白洛倾猛地坐起,大口喘息着,满头满身的冷汗。外头风雨之声淅淅沥沥地入耳,提醒他尚在人间,他犹自惊魂未定。
想起方才梦中的一切,他的心痛楚难当,尤其是凤致宁那一句:“再抱抱我,可以吗?”
白洛倾翻身下床,夺门而出。
凤致宁点上灯,闻了闻下午在街上买回来的烈酒。他不常喝酒,即便喝也是果酒。常听人说一醉解千愁,他却不敢,怕喝醉了会误事。可是今夜电闪雷鸣,他实在睡不着,索性喝些酒助眠。
突厥人的酒果然辛辣无比,凤致宁只倒了一点点出来,那味道便呛得他想咳嗽。
刚刚举杯放到唇边,房门突然传来一声巨响,似乎有谁生生踹倒了那门。凤致宁吓了一跳,转头看去。

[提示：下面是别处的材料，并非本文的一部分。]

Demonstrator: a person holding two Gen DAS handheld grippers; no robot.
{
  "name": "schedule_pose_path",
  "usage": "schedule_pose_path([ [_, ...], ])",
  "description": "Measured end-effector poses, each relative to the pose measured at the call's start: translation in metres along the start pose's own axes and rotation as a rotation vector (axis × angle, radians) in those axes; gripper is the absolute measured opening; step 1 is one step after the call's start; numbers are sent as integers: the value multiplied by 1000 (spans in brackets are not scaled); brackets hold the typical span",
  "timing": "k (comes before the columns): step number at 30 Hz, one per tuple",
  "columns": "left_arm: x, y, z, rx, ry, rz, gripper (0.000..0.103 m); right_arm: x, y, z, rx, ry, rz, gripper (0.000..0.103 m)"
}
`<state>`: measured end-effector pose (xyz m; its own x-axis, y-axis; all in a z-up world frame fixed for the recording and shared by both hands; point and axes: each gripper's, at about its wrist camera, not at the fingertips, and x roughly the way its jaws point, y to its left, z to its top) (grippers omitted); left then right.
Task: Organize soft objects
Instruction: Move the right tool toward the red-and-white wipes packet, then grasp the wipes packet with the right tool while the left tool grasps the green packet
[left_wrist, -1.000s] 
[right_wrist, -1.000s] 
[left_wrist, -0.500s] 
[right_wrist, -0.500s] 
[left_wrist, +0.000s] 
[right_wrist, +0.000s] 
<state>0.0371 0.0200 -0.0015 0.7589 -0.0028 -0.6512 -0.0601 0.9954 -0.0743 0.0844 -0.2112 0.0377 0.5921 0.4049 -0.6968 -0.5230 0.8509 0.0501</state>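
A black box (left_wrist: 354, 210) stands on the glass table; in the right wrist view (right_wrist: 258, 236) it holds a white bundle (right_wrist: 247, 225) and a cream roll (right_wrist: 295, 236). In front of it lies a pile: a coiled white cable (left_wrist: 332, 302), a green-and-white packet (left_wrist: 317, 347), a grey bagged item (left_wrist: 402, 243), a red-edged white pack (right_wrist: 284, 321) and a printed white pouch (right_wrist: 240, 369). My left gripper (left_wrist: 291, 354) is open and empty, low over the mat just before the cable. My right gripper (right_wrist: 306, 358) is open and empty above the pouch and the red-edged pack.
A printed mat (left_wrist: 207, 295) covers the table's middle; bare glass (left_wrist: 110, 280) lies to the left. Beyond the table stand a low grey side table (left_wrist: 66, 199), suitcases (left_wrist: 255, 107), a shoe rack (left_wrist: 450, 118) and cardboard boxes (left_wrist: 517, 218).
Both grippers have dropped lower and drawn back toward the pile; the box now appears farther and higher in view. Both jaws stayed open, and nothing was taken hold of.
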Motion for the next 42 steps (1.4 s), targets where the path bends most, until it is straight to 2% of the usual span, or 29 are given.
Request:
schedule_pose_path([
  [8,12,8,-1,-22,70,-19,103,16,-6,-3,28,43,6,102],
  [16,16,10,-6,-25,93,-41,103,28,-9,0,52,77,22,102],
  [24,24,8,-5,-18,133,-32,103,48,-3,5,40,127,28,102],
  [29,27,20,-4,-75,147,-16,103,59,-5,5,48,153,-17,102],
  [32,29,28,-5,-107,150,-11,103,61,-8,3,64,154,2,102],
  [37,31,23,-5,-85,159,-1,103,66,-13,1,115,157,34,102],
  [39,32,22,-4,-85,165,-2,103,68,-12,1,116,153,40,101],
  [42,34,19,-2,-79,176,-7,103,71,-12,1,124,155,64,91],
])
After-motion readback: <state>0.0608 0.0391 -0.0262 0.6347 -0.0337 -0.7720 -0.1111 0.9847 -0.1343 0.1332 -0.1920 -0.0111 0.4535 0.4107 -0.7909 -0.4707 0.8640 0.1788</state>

还没反应过来,白洛倾冲过来一把拍掉了他手里的酒杯,吼道:“我不许你喝这个!”
白洛倾三魂简直吓掉了七魄,凤致宁坐在窗边端着酒杯的样子和他梦中一模一样。
酒杯被他摔在地上发出碎裂的响声,凤致宁站起身愣愣地看着他:“你干什么?!”
白洛倾的样子太反常了,凤致宁从未见过他如此恐惧的模样。当初他们和阿史那图门一起被困在宣化堡中随时有性命之忧时,白洛倾脸上也不曾有半点害怕和胆怯,可现在,几乎像是世界上最可怕的事情突然出现在他面前,让他手足无措,慌不择路一般。
“你……”
白洛倾往前跨了一步,猛地将凤致宁抱在怀里。
没人能形容这种失而复得的滋味给白洛倾那颗摇摇欲坠的心带来了多大的冲击,也没人能体会此时此刻的凤致宁对于白洛倾而言究竟有多珍贵。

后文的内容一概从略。